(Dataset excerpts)
----------------------------------------

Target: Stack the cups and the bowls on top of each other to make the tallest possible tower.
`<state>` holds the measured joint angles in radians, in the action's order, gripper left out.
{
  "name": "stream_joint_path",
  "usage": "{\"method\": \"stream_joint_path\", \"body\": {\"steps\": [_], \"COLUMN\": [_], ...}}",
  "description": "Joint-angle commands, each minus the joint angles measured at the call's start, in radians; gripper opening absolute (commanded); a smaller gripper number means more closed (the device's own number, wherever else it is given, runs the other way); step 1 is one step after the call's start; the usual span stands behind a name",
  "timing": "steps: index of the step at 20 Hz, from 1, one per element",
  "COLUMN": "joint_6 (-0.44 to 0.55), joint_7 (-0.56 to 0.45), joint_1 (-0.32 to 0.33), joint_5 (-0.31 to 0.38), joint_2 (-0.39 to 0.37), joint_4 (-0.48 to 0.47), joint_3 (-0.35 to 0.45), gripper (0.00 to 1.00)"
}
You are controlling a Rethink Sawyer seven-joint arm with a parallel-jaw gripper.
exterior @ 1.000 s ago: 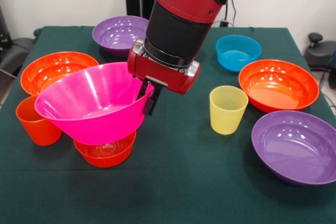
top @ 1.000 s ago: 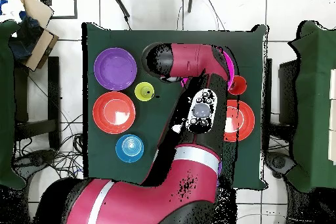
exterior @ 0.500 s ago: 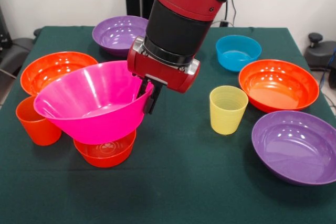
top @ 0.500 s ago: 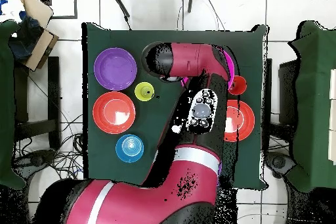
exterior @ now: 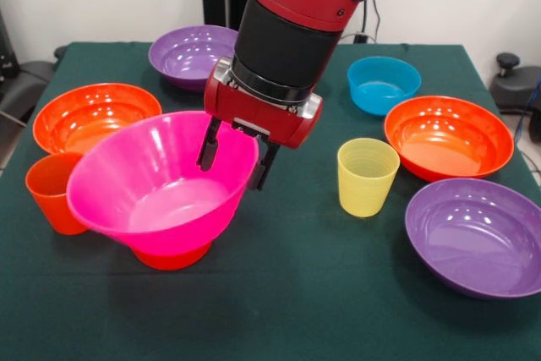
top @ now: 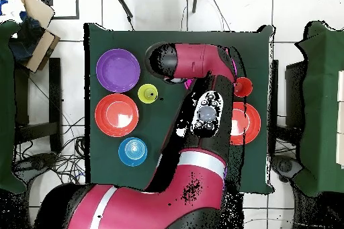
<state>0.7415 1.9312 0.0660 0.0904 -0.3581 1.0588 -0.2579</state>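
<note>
The big pink bowl (exterior: pixel 161 188) sits upright on the small orange bowl (exterior: pixel 173 256), near the table's front left. My gripper (exterior: pixel 235 156) is open, with one finger inside the pink bowl's rim and one outside it. An orange-red cup (exterior: pixel 51 192) stands just left of the pink bowl and also shows in the overhead view (top: pixel 242 86). A yellow cup (exterior: pixel 366 177) stands to the right and also shows from overhead (top: pixel 148 93). A third cup is out of view. In the overhead view my arm hides the gripper.
A wide orange bowl (exterior: pixel 93 112) and a purple bowl (exterior: pixel 190 52) lie behind the pink bowl. A small blue bowl (exterior: pixel 383 84), a wide orange bowl (exterior: pixel 448 137) and a purple bowl (exterior: pixel 478 234) lie on the right. The table (exterior: pixel 296 293) is green.
My gripper has opened and let go of the pink bowl's rim. The bowl, tilted before, has settled level onto the small orange bowl.
</note>
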Motion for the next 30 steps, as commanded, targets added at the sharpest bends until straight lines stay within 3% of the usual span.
{"method": "stream_joint_path", "body": {"steps": [1,9,17,30], "joint_6": [0.035,0.02,0.072,0.047], "joint_7": [-0.085,-0.076,-0.089,-0.086], "joint_1": [0.02,0.022,0.017,0.047], "joint_5": [0.054,0.046,0.043,0.021], "joint_2": [0.003,0.005,-0.016,-0.044], "joint_4": [0.071,0.085,0.075,0.121], "joint_3": [0.103,0.114,0.106,0.168], "gripper": [1.0,1.0,1.0,1.0]}}
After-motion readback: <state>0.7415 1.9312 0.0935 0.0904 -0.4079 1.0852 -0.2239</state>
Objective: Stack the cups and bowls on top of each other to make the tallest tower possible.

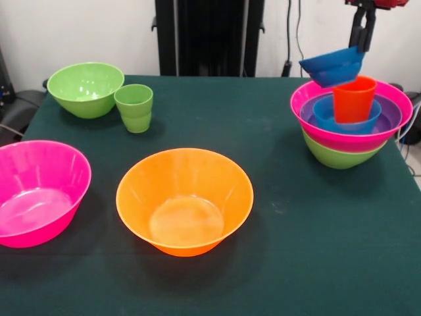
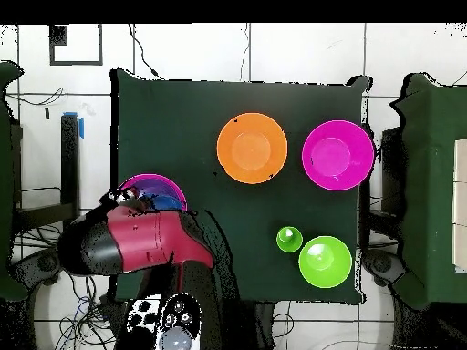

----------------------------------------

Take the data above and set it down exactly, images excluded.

- **Solved exercise**:
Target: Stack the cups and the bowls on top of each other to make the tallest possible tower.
`<state>` holds the measured joint angles in radians, in the action's order, gripper left out.
{
  "name": "stream_joint_path",
  "usage": "{\"method\": \"stream_joint_path\", \"body\": {\"steps\": [_], \"COLUMN\": [_], ...}}",
  "description": "Joint-angle commands, each minus the joint angles measured at the call's start, in radians; gripper opening absolute (commanded); a smaller gripper number means more closed (the device's own number, wherever else it is given, runs the other way); step 1 is one step after the call's start; the usual span stands behind a name",
  "timing": "steps: index of the step at 20 Hz, from 1, one per element",
  "COLUMN": "joint_6 (-0.44 to 0.55), joint_7 (-0.56 to 0.45), joint_1 (-0.32 to 0.33), joint_5 (-0.31 to 0.38), joint_2 (-0.39 to 0.37), joint_4 (-0.48 to 0.47), joint_3 (-0.35 to 0.45), gripper (0.00 to 1.00)"
}
You are controlling a Rethink Sawyer seven-joint arm with a parallel-jaw gripper.
exterior @ 1.000 s ago: 
top @ 1.000 s ago: 
exterior @ 0.500 s ago: 
top @ 0.500 s ago: 
exterior @ now: 
top @ now: 
<state>0.7415 1.9312 0.0660 0.0904 -0.3581 1.0588 -0.2579</state>
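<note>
The big pink bowl (exterior: pixel 161 188) sits upright on the small orange bowl (exterior: pixel 173 256), near the table's front left. My gripper (exterior: pixel 235 156) is open, with one finger inside the pink bowl's rim and one outside it. An orange-red cup (exterior: pixel 51 192) stands just left of the pink bowl and also shows in the overhead view (top: pixel 242 86). A yellow cup (exterior: pixel 366 177) stands to the right and also shows from overhead (top: pixel 148 93). A third cup is out of view. In the overhead view my arm hides the gripper.
A wide orange bowl (exterior: pixel 93 112) and a purple bowl (exterior: pixel 190 52) lie behind the pink bowl. A small blue bowl (exterior: pixel 383 84), a wide orange bowl (exterior: pixel 448 137) and a purple bowl (exterior: pixel 478 234) lie on the right. The table (exterior: pixel 296 293) is green.
My gripper has opened and let go of the pink bowl's rim. The bowl, tilted before, has settled level onto the small orange bowl.
</note>
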Motion for the next 30 steps, as commanded, targets added at the sharpest bends until straight lines stay within 3% of the usual span.
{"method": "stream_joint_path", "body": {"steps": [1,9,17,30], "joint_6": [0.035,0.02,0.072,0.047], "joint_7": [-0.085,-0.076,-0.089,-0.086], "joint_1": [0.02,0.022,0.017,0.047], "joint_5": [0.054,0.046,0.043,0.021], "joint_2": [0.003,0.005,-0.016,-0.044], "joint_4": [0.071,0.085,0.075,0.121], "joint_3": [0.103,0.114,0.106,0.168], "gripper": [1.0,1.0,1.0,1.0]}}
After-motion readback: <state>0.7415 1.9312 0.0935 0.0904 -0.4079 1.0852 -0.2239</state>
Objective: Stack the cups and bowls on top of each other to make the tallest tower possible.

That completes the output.